**EXERCISE:** Copy the complete listing word for word, but do not carry over any images.

DATASET SECTION Start Marker

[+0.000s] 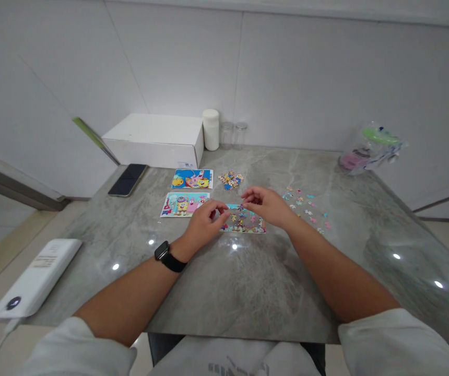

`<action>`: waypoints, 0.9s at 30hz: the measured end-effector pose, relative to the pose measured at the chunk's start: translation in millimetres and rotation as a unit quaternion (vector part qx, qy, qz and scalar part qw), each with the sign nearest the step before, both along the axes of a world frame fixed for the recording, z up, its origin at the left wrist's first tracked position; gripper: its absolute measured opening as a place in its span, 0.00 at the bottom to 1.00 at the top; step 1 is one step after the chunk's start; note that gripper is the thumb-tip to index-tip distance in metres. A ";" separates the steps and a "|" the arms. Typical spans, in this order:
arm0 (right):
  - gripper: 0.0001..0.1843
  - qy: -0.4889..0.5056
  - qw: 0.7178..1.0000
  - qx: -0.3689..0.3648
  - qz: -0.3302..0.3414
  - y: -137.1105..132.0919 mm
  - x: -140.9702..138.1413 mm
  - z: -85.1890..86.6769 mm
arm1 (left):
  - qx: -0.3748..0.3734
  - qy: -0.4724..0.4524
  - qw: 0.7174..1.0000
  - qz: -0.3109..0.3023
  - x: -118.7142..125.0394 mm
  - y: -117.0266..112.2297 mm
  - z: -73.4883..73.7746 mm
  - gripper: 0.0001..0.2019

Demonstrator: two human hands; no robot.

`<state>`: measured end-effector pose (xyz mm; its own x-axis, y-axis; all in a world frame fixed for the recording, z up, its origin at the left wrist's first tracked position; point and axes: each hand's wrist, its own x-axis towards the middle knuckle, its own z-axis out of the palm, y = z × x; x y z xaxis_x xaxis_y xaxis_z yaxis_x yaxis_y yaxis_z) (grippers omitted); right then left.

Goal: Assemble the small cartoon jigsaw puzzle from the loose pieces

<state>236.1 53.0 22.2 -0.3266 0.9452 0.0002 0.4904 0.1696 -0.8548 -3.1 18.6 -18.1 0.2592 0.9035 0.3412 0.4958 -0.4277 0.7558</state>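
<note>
Loosely curled, left hand (204,224), right hand (269,206) at rectangular puzzle board (256,230), knobbly pieces (231,181) heaped beyond; can't tell grip contents.

Grey table (232,297). Far left: white box (152,141), phone (128,180) just nearer. Right of box: white bottle (211,130), two clear jars (227,137). Middle: two picture cards (192,178), heap of puzzle pieces (231,180), partly filled puzzle (248,228) nearer. Loose pieces (308,212) to its right. Far right: plastic bag (369,151). Near left edge: white power bank (40,277).
</note>
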 end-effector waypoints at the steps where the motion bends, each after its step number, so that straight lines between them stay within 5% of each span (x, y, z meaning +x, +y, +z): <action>1: 0.12 0.014 1.000 0.000 0.002 -2.3 -5.8 -7.6 | -0.002 -0.002 1.000 -0.007 0.8 -1.0 0.8 0.07; 5: 0.12 0.069 0.998 -0.010 0.006 -7.2 -19.1 -28.2 | -0.002 0.005 1.000 -0.027 2.8 -2.5 0.8 0.08; 12: 0.14 0.152 0.988 -0.037 -0.005 -11.8 -25.2 -38.2 | -0.029 -0.007 0.999 -0.017 2.4 1.2 -6.7 0.09; 20: 0.10 0.052 0.991 0.119 -0.024 -23.2 -29.9 -32.6 | -0.066 -0.063 0.996 0.009 4.3 0.7 -3.6 0.10; 27: 0.10 0.058 0.989 0.131 -0.025 -22.1 -30.2 -36.7 | -0.070 -0.063 0.996 -0.001 5.1 0.0 -4.6 0.11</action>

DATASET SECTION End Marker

**SOLUTION FOR THIS TASK:**
[+0.000s] 

`<action>`: waypoints, 0.9s at 30hz: the measured end-effector pose, relative to the pose measured at the chunk's start: translation in millimetres and rotation as a unit quaternion (vector part qx, qy, qz and scalar part qw), each with the sign nearest the step before, both along the axes of a world frame fixed for the recording, z up, its origin at the left wrist's first tracked position; gripper: its absolute measured opening as a place in its span, 0.00 at the bottom to 1.00 at the top; step 1 is one step after the chunk's start; note that gripper is the thumb-tip to index-tip distance in metres. A ";" separates the steps and a "|" the arms. Typical spans, in this order:
arm0 (right):
  - gripper: 0.0001..0.1843
  - qy: -0.4889..0.5056
  - qw: 0.7178..1.0000
  - qx: -0.3689..0.3648
  - qz: -0.3302..0.3414
  - y: -137.1105..132.0919 mm
  - x: -140.9702..138.1413 mm
  - z: -85.1890..86.6769 mm
arm1 (left):
  - qx: -0.3748..0.3734
  - qy: -0.4724..0.4524
  - qw: 0.7174..1.0000
  - qz: -0.3109..0.3023
  - x: -118.7142..125.0394 mm
  - y: -117.0266..112.2297 mm
  - z: -73.4883..73.7746 mm
  - gripper: 0.0001..0.2019

Demonstrator: two human hands; no robot.

`<state>`: measured end-effector pose (xyz mm; its own x-axis, y-axis; all in a world frame fixed for the recording, z up, its origin at the left wrist's first tracked position; point and axes: each hand's wrist, its own x-axis towards the middle knuckle, its own z-axis out of the palm, y = z × x; x y z xaxis_x xaxis_y xaxis_z yaxis_x yaxis_y yaxis_z) (grippers omitted); right then left.

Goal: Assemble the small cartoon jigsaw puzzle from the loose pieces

<state>236.1 53.0 22.2 -0.3266 0.9452 0.0002 0.4904 0.1696 -0.8548 -3.1 18.6 -18.1 0.2592 0.9035 0.3412 0.4958 -0.4277 0.7558</state>
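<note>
Loosely curled, left hand (204,224), right hand (269,206) at rectangular puzzle board (256,230), knobbly pieces (231,181) heaped beyond; can't tell grip contents.

Grey table (232,297). Far left: white box (152,141), phone (128,180) just nearer. Right of box: white bottle (211,130), two clear jars (227,137). Middle: two picture cards (192,178), heap of puzzle pieces (231,180), partly filled puzzle (248,228) nearer. Loose pieces (308,212) to its right. Far right: plastic bag (369,151). Near left edge: white power bank (40,277).
</note>
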 end-effector waypoints at the steps where the motion bends, each after its step number, so that straight lines between them stay within 5% of each span (x, y, z meaning +x, +y, +z): <action>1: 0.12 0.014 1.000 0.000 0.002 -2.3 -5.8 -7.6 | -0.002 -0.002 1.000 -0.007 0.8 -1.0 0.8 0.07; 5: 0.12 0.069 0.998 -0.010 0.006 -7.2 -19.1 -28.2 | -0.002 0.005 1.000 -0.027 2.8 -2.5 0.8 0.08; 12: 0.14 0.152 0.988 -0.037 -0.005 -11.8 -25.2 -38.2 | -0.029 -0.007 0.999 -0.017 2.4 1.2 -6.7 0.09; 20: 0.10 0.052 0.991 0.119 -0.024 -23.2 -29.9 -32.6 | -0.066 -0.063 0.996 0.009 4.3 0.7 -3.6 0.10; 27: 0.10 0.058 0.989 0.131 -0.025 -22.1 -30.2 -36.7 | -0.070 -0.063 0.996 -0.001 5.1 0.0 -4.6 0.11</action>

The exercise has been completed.